TASK DIRECTIONS. Please report each line of the data below that contains "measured".

Stored items from a collection:

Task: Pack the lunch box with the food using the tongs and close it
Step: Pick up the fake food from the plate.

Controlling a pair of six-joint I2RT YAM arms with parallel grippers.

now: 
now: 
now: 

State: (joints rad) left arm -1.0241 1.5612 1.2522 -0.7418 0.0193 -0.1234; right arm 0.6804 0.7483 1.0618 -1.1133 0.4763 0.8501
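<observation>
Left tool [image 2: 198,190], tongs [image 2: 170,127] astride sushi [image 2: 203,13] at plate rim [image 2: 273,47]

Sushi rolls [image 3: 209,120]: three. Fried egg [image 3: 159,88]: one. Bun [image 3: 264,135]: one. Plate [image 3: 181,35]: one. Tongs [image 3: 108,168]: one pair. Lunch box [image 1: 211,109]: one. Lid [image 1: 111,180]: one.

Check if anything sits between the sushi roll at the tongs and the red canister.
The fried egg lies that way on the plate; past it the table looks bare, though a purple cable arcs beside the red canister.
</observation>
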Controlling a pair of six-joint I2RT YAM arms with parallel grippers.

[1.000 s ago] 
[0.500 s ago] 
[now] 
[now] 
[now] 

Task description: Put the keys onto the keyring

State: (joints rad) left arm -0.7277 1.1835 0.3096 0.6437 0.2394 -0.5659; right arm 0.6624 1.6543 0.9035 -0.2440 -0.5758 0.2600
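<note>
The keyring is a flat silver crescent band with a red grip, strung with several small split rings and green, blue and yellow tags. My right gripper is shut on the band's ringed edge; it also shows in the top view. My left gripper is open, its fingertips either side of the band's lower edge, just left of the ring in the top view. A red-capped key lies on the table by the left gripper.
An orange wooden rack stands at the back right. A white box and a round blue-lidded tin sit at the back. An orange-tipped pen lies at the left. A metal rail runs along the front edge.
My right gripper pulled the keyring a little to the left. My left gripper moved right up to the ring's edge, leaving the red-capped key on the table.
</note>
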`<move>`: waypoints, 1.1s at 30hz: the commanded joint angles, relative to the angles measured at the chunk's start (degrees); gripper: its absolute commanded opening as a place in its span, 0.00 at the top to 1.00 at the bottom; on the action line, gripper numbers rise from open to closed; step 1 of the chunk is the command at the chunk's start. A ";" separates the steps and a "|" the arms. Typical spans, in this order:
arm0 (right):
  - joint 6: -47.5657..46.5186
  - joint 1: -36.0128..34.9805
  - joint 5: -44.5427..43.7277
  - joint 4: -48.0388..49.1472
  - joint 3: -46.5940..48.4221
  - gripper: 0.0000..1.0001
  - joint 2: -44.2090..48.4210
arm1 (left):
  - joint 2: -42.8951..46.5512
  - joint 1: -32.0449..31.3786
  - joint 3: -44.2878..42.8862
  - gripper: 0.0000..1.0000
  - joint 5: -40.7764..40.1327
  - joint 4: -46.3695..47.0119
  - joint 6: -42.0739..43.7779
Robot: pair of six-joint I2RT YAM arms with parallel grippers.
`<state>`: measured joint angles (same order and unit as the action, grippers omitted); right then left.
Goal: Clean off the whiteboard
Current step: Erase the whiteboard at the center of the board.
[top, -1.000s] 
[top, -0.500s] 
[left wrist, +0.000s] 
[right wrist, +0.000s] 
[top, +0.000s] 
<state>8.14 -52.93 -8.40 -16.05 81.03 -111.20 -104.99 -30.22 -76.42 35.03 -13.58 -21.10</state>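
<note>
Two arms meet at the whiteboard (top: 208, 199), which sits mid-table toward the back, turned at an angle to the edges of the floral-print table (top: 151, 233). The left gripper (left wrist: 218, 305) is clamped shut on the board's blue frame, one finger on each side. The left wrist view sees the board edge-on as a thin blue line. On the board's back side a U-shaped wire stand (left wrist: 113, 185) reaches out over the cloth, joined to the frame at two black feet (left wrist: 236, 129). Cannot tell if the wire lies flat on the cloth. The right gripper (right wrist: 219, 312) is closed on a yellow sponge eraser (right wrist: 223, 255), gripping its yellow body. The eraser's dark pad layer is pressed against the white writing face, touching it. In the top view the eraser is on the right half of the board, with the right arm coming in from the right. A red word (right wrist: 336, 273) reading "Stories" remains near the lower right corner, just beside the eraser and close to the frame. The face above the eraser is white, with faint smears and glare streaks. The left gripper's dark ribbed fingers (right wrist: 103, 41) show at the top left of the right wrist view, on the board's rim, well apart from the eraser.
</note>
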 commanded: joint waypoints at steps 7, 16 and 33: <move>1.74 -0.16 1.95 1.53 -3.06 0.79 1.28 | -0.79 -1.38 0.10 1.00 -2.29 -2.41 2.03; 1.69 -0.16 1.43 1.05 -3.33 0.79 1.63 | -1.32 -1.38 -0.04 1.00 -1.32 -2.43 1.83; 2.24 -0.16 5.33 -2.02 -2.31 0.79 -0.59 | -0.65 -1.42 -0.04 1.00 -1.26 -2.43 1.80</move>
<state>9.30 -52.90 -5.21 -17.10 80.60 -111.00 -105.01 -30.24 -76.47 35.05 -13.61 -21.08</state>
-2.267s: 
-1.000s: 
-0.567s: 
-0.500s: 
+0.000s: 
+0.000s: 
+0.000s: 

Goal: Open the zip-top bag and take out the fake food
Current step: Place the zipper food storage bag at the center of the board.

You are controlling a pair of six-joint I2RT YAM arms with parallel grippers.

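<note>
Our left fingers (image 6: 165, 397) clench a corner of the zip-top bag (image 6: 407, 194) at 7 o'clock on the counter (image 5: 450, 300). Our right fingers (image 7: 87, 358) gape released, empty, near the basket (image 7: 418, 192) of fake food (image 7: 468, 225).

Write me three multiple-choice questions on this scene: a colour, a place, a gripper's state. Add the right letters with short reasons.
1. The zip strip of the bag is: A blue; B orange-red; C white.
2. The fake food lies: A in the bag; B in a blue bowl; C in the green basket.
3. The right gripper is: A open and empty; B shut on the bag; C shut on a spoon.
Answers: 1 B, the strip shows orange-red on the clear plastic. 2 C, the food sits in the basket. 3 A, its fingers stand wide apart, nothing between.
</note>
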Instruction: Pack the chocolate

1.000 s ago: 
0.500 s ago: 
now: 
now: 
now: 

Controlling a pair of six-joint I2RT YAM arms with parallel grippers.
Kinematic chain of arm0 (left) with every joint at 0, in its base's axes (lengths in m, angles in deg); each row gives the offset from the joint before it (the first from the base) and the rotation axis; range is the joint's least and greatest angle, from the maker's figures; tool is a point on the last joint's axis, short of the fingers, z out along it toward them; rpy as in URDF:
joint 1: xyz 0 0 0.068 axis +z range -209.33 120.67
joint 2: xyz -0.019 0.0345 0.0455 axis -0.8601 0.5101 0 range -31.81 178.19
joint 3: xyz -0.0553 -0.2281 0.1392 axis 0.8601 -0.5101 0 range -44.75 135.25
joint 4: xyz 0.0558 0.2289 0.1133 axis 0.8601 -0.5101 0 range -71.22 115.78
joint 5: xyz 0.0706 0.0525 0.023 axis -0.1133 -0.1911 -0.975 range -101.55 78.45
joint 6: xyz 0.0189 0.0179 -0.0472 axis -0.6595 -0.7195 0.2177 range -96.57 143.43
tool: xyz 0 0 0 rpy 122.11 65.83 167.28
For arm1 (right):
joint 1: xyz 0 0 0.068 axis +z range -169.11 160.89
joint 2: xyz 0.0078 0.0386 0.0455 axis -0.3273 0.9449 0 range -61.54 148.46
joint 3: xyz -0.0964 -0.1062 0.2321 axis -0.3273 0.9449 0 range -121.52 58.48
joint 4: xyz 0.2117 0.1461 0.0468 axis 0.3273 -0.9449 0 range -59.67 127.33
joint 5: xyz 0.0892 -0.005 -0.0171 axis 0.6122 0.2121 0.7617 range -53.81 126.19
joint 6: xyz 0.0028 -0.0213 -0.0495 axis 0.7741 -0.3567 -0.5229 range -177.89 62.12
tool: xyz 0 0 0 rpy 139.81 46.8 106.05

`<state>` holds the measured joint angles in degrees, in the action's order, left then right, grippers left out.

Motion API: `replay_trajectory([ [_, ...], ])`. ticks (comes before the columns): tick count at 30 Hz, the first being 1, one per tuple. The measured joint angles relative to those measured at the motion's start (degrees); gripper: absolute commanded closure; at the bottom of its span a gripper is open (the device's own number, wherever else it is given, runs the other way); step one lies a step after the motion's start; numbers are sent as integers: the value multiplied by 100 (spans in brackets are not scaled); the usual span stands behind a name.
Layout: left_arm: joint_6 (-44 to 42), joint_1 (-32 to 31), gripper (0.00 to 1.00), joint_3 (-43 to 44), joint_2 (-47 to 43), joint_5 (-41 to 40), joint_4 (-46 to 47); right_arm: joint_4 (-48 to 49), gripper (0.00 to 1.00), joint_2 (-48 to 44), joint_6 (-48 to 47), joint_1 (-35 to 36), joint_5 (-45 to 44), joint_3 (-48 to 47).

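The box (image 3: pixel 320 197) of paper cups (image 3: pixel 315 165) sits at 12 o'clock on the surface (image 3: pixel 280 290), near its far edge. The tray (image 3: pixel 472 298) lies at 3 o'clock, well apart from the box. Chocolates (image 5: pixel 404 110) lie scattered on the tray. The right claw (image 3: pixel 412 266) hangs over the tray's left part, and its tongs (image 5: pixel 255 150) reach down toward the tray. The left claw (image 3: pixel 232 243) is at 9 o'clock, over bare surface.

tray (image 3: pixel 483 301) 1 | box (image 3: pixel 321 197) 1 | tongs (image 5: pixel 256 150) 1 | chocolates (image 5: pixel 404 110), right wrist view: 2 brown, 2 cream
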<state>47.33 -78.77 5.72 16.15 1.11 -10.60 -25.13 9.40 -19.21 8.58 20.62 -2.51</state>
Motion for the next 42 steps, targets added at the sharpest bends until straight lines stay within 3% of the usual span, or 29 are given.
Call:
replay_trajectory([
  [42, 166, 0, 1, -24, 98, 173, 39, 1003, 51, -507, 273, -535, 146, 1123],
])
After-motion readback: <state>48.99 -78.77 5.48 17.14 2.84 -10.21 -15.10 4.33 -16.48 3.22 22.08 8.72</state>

SOLUTION TO THIS PROBLEM.
`<move>`: waypoints, 1.1s at 30hz: the commanded joint angles, relative to the angles measured at the chunk's start (degrees); gripper: its absolute commanded opening as a place in its span, 0.00 at the top to 1.00 at the bottom; on the action line, gripper numbers rise from open to closed; step 1 of the chunk is the command at the chunk's start. A ";" separates the steps and a "|" the arms. Typical spans, in this order:
`<state>`: measured joint angles (same order and unit as the action, grippers omitted); right then left.
`<state>` holds the measured joint angles in degrees, in the action's order, left then right, grippers left out.
Motion API: `replay_trajectory([ [_, ...], ])`. ticks (comes before the columns): tick count at 30 Hz, the first being 1, one per tuple. The measured joint angles relative to those measured at the motion's start (degrees); gripper: absolute commanded closure; at the bottom of its span a gripper is open (the device's own number, wherever else it is given, runs the other way); step one lies a step after the motion's start; numbers are sent as integers: the value multiplied by 100 (spans in brackets are not scaled); the usual span stands behind a name.

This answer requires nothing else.